Exercise objective
The entries that follow include a run beginning at the line with "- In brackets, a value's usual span" and ending at the line with "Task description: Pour"; restate that run word for word and leave the rest out.

Data extracted from a collection
————————

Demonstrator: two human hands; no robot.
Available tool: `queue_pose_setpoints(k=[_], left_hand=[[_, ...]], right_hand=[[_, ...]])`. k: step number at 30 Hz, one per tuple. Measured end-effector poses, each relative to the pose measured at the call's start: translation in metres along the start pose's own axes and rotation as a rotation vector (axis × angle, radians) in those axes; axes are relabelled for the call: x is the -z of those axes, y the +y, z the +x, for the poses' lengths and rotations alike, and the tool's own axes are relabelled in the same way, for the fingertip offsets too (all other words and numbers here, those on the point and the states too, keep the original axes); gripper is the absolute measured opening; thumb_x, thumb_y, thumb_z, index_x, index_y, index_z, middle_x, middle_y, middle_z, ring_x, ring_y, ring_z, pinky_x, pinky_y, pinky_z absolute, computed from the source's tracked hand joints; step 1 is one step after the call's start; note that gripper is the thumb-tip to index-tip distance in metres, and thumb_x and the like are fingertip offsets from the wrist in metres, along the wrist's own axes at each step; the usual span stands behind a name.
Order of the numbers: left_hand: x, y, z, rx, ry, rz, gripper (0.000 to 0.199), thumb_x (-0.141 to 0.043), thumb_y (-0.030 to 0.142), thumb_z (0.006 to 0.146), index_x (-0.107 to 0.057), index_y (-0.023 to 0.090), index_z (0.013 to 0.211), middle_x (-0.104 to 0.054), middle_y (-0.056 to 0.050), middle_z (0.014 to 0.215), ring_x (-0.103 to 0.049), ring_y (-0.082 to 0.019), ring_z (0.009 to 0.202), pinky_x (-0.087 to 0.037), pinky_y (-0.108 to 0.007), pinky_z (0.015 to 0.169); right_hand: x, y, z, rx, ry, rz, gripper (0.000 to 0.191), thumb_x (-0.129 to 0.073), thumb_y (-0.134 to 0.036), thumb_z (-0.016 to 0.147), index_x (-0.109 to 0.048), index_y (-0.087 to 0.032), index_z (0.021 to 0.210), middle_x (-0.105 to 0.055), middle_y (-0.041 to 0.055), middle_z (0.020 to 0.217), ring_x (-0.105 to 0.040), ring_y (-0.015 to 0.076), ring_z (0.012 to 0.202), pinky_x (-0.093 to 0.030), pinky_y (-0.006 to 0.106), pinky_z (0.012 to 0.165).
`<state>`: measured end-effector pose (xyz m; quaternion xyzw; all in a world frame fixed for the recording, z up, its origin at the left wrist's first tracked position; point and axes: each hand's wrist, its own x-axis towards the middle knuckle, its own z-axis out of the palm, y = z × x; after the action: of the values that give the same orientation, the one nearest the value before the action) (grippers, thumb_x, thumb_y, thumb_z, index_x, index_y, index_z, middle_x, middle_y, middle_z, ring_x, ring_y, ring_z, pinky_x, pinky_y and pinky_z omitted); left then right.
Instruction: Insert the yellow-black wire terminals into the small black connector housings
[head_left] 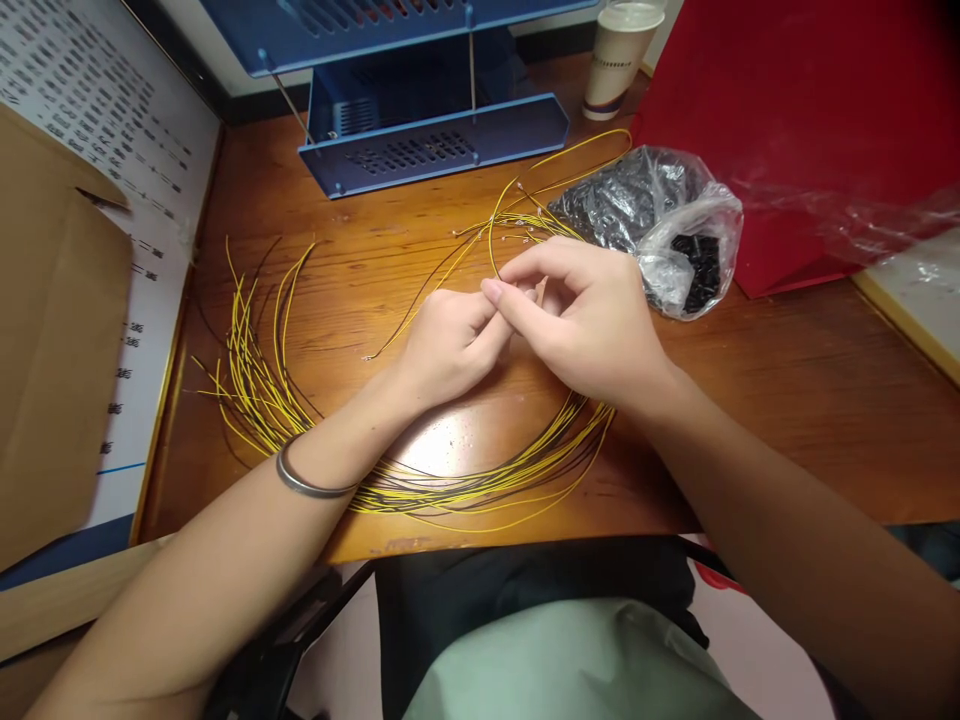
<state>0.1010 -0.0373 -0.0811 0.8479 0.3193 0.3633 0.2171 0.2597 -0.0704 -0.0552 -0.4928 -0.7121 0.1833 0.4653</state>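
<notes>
My left hand (457,335) and my right hand (581,310) meet above the middle of the wooden table. The right thumb and forefinger pinch a yellow wire (493,235) that curves up from the fingertips. My left fingers are closed and partly hidden behind the right hand; what they hold cannot be made out. A bundle of yellow and black wires (450,492) curves along the table's front, passing under my left forearm, with loose ends fanned at the left. Small metal ends show on wires just behind my hands.
A clear plastic bag of small black pieces (626,200) lies behind my right hand. At the back stand a blue rack (442,150) and a paper cup (619,60). A red bag (810,130) is at right, cardboard (60,330) at left. The table's front edge is near my body.
</notes>
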Motion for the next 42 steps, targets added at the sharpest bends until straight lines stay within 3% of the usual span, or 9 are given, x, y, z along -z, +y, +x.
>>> queue_pose_setpoints(k=[17, 26, 33, 42], left_hand=[[0.0019, 0.0021, 0.0002, 0.006, -0.045, -0.013, 0.056, -0.040, 0.042, 0.105, -0.044, 0.018, 0.055, -0.045, 0.001, 0.047, -0.037, -0.009, 0.044, -0.029, -0.028, 0.050], [0.0010, -0.0002, -0.0002, 0.011, -0.025, 0.007, 0.051, -0.043, 0.037, 0.103, -0.045, 0.018, 0.056, -0.040, 0.002, 0.048, -0.036, -0.009, 0.045, -0.029, -0.028, 0.051], [0.0021, -0.0031, -0.0009, 0.035, -0.090, 0.030, 0.045, -0.044, 0.032, 0.102, -0.047, 0.018, 0.059, -0.040, 0.001, 0.052, -0.037, -0.010, 0.048, -0.028, -0.028, 0.051], [0.0005, -0.0012, -0.0015, 0.061, -0.090, 0.015, 0.043, -0.043, 0.031, 0.099, -0.050, 0.017, 0.059, -0.045, 0.001, 0.052, -0.039, -0.009, 0.049, -0.030, -0.025, 0.051]], right_hand=[[0.0002, -0.0009, -0.0002, -0.027, -0.011, -0.015, 0.021, -0.065, -0.031, 0.093, -0.073, -0.021, 0.076, -0.072, 0.0008, 0.076, -0.060, 0.0154, 0.071, -0.046, 0.033, 0.075], [0.0023, -0.0050, -0.0006, -0.046, -0.046, -0.051, 0.019, -0.066, -0.031, 0.094, -0.075, -0.020, 0.081, -0.069, 0.0027, 0.079, -0.060, 0.0171, 0.074, -0.045, 0.035, 0.075], [0.0051, -0.0051, -0.0002, -0.047, -0.100, -0.102, 0.015, -0.070, -0.032, 0.090, -0.074, -0.020, 0.082, -0.068, 0.0044, 0.079, -0.060, 0.0194, 0.076, -0.044, 0.035, 0.075], [0.0015, -0.0019, 0.0005, -0.048, -0.109, -0.118, 0.020, -0.065, -0.034, 0.092, -0.073, -0.019, 0.082, -0.070, 0.0037, 0.078, -0.058, 0.0166, 0.071, -0.041, 0.033, 0.070]])
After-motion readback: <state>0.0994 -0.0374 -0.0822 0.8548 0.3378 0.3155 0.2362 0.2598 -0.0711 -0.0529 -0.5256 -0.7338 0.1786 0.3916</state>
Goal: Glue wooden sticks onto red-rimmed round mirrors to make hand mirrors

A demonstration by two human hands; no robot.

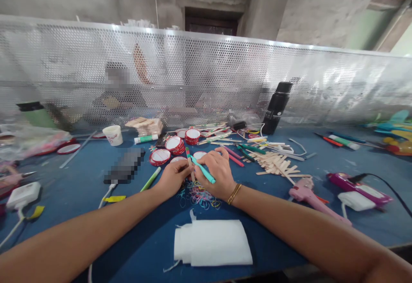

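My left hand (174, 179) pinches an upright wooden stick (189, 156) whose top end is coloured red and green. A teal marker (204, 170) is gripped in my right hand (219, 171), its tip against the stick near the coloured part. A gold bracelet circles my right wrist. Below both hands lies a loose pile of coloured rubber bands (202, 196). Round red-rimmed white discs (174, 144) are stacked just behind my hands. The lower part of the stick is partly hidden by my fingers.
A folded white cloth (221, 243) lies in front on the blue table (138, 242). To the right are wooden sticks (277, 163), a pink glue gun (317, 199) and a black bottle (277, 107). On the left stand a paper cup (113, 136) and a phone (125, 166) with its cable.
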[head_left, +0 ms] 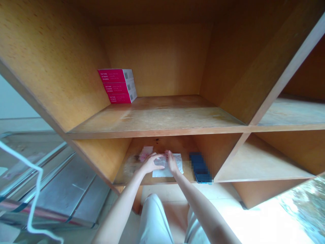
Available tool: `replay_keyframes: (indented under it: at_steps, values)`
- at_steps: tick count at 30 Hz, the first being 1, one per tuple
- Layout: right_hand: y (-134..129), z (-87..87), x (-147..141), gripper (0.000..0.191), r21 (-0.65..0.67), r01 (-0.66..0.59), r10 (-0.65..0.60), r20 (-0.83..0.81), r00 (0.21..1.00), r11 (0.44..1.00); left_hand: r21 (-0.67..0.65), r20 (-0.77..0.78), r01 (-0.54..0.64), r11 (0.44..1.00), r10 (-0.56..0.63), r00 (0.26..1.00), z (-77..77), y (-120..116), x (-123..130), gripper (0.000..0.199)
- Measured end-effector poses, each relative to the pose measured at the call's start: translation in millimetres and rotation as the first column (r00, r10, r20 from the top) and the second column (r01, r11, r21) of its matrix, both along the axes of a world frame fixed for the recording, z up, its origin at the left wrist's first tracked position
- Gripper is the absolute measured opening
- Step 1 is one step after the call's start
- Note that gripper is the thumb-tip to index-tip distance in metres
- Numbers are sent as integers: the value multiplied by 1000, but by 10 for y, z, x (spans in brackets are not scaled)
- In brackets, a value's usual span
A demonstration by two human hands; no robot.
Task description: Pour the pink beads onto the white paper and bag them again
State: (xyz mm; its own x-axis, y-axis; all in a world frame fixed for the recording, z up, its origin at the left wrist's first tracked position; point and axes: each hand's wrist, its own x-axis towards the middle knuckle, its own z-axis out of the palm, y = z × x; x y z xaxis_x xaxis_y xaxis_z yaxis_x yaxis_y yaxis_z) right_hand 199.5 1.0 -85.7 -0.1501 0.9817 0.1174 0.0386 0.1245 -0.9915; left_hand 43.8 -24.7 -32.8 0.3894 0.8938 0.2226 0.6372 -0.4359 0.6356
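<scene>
**Two hands at a clear plastic sleeve in a lower shelf compartment**

The clear plastic sleeve (160,161) lies at the centre, between the hands, over a white paper sheet (168,173). The left hand (151,163) is curled narrowly over the sleeve's left end. The right hand (172,162) grips its upper edge, the fingertips (167,152) pinched close. A pink-printed packet (145,153) lies just beyond the left hand, and a crumpled transparent film (132,163) lies further left. Right of the hands is a dark blue object (200,167), too pixelated to identify. Above the hands, a stack of three magenta boxes (117,85) stands on the wooden shelf board (162,117). Below the forearms, light-coloured trousers (153,220) show.
</scene>
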Motion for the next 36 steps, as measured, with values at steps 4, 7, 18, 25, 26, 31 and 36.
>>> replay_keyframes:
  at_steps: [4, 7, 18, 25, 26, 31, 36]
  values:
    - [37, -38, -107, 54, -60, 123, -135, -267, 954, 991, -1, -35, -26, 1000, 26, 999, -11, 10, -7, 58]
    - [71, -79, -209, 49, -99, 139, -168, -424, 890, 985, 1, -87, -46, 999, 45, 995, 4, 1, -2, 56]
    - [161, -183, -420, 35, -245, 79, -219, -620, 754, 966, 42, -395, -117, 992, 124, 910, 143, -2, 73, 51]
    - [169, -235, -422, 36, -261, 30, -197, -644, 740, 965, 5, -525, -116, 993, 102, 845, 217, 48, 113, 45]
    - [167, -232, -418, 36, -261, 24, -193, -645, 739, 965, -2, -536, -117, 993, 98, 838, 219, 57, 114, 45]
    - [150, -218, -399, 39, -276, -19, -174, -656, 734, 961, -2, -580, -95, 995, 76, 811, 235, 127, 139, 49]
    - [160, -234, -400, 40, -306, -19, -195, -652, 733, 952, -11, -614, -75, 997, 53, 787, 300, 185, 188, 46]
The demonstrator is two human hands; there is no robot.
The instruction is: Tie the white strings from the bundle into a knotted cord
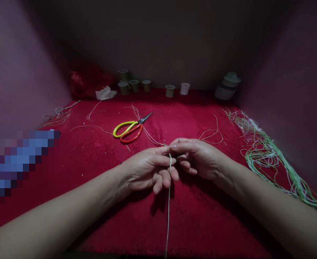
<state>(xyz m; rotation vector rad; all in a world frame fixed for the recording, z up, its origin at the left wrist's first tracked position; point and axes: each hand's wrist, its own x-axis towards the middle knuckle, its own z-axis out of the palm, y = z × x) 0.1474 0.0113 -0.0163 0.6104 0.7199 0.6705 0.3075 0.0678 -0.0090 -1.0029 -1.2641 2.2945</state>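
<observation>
Near the middle of the red cloth, my left hand (154,167) and my right hand (198,156) meet at the fingertips. Both pinch pale thin cord (169,205), which hangs over my left fingers and runs down to the near edge. More cord strands stretch from the pinch up and left, past the scissors. A small knotted bit shows at the fingertips, too small to make out fully. Just beyond my left hand lie scissors (133,130) with one yellow and one red handle, blades pointing up and right.
Several thread spools (170,91) and a white-lidded jar (228,86) stand along the back. Crumpled tissue (106,93) lies at the back left. A tangle of green and white cords (271,154) spreads at the right. Loose threads (61,115) lie at the left.
</observation>
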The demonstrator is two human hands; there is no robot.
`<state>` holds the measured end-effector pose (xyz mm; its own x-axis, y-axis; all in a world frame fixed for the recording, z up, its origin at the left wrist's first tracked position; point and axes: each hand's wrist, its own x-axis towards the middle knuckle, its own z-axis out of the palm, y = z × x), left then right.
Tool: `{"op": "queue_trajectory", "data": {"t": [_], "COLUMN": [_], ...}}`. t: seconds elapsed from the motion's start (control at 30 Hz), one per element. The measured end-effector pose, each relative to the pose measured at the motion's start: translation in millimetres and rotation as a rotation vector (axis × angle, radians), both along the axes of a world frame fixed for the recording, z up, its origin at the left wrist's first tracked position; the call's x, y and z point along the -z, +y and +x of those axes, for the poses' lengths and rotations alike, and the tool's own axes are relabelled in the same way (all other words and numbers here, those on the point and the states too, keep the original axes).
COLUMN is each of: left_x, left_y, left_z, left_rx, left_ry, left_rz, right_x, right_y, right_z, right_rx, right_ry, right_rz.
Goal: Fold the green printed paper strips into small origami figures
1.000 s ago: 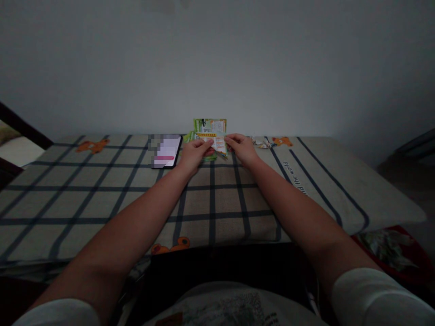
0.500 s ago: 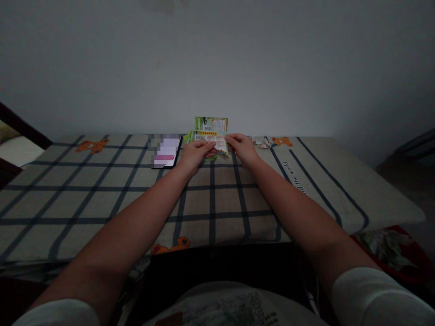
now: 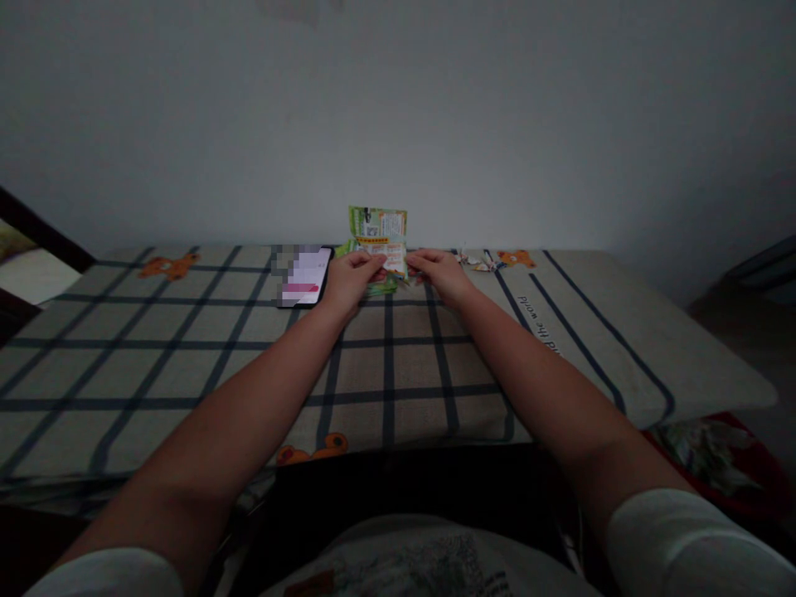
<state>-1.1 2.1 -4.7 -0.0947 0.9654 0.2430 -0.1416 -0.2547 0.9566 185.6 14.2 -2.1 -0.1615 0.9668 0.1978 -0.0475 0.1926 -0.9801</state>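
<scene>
A green and white printed packet (image 3: 377, 225) stands between my two hands near the back of the table. My left hand (image 3: 350, 278) pinches its lower left side with thumb and fingers. At the lower right edge, my right hand (image 3: 443, 274) pinches the same packet. Below and behind it, more green packets (image 3: 381, 288) lie on the cloth, partly covered by my hands. Just left of my left hand lies a phone (image 3: 307, 278) with a lit, partly blurred screen. Crumpled white scraps (image 3: 482, 262) rest to the right of my right hand.
A checked tablecloth (image 3: 410, 365) with bear prints covers the table, which stands against a pale wall (image 3: 398, 108). Dark chair parts (image 3: 43, 220) show at the left. Below the table's right edge is a red container (image 3: 755, 464) with something leafy or patterned in it.
The packet has shifted slightly left and now faces me more squarely and straight. My right hand moved a little left with it; my left hand shifted slightly left.
</scene>
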Motion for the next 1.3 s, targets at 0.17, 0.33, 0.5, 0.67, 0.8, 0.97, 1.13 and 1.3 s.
{"op": "queue_trajectory", "data": {"t": [0.17, 0.33, 0.5, 0.67, 0.8, 0.97, 1.13, 1.3], "left_x": [1.4, -5.6, -1.2, 4.5, 1.3, -5.2, -5.8, -4.0], "left_y": [-1.9, -11.0, -9.1, -3.0, -5.3, -10.2, -11.3, -14.3], "left_z": [1.2, 4.0, 3.5, 0.8, 2.9, 5.1, 5.5, 8.0], "left_rx": [0.063, 0.161, 0.159, 0.161, 0.145, 0.070, 0.096, 0.196], "left_ry": [-0.032, -0.004, 0.044, 0.038, 0.008, 0.005, -0.012, 0.010], "left_rz": [-0.025, -0.069, -0.068, -0.055, -0.061, -0.055, -0.071, -0.115], "right_x": [0.2, -1.8, -2.4, -1.6, -1.3, -0.8, -0.6, -1.0], "right_y": [1.2, 0.5, 0.4, 1.0, 0.0, -1.6, 0.0, -0.2], "right_z": [-0.9, -1.8, -2.3, -2.9, -2.4, -1.5, -2.1, -2.0], "right_rx": [0.031, 0.078, 0.090, 0.055, 0.036, -0.027, -0.001, 0.031], "right_ry": [-0.006, 0.001, 0.007, 0.026, 0.030, 0.008, -0.054, -0.060], "right_rz": [0.002, 0.024, 0.030, 0.034, 0.027, 0.002, 0.009, 0.068]}}
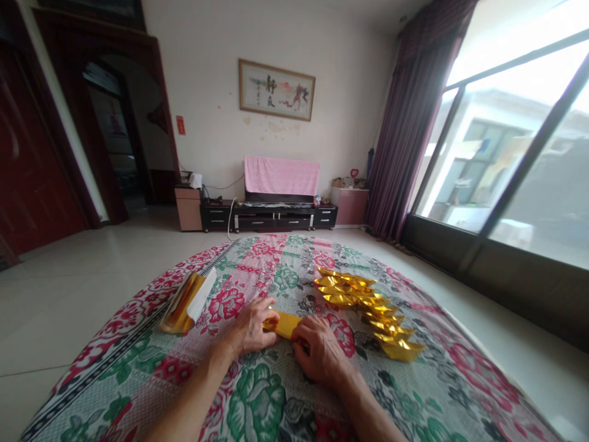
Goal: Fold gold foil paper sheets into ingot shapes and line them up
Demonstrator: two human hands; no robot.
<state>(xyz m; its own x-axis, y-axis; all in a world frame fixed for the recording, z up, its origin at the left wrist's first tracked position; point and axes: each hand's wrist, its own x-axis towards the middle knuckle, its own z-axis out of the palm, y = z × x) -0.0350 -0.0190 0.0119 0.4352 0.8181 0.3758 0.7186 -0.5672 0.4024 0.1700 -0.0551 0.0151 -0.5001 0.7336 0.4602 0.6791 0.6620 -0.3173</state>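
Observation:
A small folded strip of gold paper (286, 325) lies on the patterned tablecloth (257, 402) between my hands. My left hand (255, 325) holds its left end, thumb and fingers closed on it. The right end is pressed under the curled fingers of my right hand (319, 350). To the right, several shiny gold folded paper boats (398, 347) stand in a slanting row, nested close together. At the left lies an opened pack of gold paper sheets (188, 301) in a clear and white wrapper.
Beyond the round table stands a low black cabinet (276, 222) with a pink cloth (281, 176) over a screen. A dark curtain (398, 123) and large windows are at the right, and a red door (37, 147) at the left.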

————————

Written answer
- In brackets, a value's usual span
A demonstration by two human hands; no robot.
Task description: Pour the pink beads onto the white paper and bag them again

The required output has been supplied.